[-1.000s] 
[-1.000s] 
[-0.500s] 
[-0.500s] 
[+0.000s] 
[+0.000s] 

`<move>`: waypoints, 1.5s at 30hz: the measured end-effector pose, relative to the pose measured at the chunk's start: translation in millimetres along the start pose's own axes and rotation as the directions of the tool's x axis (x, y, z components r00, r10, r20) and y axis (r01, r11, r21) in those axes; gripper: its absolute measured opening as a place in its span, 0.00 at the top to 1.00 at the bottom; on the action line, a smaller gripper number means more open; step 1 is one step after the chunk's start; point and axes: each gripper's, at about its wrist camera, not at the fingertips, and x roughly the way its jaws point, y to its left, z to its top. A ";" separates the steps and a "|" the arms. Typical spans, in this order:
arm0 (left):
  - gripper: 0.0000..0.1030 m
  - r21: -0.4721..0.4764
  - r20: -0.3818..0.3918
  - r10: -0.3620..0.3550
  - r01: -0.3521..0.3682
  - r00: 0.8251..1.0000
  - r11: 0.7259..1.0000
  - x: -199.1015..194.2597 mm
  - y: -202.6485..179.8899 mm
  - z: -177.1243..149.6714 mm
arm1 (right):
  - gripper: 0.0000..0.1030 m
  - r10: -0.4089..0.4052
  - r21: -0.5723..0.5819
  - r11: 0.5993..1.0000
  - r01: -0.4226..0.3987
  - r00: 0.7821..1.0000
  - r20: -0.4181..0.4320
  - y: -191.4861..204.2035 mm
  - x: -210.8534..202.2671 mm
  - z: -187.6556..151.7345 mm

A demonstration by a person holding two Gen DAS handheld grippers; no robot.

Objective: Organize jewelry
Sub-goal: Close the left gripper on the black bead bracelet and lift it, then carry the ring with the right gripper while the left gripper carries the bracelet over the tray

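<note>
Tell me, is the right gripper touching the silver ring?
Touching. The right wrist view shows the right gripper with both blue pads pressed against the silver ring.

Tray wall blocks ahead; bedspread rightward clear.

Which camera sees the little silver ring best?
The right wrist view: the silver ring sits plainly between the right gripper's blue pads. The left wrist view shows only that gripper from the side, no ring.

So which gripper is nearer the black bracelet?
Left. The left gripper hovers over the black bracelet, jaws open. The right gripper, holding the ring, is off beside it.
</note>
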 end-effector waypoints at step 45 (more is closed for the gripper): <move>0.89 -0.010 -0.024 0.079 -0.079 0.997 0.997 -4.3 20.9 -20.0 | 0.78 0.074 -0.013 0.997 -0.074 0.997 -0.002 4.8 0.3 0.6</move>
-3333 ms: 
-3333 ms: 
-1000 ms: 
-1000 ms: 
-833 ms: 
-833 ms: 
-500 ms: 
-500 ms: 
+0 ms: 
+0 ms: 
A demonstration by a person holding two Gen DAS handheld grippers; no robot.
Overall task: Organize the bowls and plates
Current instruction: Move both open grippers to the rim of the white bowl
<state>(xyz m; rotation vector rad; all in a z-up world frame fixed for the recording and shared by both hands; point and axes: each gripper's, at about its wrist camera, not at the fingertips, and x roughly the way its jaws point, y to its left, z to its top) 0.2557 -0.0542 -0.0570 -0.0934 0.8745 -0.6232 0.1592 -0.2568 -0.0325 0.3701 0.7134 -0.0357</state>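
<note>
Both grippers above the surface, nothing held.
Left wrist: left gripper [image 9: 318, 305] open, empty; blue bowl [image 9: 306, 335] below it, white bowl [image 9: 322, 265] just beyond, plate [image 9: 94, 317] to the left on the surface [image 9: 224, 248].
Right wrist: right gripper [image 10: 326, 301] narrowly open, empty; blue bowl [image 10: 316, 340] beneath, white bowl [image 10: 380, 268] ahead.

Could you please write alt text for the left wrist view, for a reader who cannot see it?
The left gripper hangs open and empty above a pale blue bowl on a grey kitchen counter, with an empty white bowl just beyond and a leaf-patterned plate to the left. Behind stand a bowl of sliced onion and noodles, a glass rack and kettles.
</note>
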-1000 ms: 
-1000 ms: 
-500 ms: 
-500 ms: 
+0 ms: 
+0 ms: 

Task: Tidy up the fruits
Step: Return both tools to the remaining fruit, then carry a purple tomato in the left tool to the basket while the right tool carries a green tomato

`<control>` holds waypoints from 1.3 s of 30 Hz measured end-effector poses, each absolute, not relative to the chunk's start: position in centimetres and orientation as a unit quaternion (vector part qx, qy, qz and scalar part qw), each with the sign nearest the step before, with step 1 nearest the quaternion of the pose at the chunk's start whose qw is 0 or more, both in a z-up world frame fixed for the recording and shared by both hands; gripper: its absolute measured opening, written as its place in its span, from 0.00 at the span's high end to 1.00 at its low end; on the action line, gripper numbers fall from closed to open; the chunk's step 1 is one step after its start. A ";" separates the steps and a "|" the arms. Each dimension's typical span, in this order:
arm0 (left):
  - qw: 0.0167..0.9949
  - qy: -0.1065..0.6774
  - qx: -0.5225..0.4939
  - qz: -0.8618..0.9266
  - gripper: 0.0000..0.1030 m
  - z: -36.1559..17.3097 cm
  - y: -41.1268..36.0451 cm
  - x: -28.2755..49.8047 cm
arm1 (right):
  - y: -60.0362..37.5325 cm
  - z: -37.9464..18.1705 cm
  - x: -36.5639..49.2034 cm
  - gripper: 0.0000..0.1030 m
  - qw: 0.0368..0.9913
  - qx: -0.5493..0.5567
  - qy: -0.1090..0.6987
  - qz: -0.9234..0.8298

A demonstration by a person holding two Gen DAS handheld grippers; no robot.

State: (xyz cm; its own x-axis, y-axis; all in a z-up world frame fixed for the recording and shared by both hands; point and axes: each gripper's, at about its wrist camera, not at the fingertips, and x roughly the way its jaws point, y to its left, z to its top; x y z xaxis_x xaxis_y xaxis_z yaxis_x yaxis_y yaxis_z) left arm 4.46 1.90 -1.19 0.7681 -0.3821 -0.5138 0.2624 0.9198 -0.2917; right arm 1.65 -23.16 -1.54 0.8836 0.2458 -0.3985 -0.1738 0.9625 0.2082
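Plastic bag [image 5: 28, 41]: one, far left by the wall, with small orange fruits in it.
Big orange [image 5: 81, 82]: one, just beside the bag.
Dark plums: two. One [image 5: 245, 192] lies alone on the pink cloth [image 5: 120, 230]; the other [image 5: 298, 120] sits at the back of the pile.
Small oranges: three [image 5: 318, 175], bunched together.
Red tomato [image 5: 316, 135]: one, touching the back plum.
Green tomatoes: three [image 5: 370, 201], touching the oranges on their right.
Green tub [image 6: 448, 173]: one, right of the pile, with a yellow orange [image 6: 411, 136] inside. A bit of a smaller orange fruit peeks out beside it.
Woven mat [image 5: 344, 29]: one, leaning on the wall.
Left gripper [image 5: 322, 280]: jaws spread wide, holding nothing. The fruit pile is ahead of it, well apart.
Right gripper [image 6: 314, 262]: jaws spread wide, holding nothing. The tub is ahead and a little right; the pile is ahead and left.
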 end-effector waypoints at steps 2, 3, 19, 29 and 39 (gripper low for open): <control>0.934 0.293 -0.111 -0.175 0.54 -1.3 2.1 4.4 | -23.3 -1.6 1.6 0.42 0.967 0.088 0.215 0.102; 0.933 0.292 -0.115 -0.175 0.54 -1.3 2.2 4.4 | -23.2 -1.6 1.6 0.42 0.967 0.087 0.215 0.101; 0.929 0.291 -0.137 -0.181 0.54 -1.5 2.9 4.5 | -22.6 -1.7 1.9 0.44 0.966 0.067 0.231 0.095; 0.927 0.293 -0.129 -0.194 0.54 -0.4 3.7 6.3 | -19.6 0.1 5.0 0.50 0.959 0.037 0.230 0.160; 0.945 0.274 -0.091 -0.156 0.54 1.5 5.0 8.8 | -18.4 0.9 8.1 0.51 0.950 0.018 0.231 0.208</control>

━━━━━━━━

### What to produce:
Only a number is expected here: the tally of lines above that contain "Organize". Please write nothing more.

### Exercise output:
2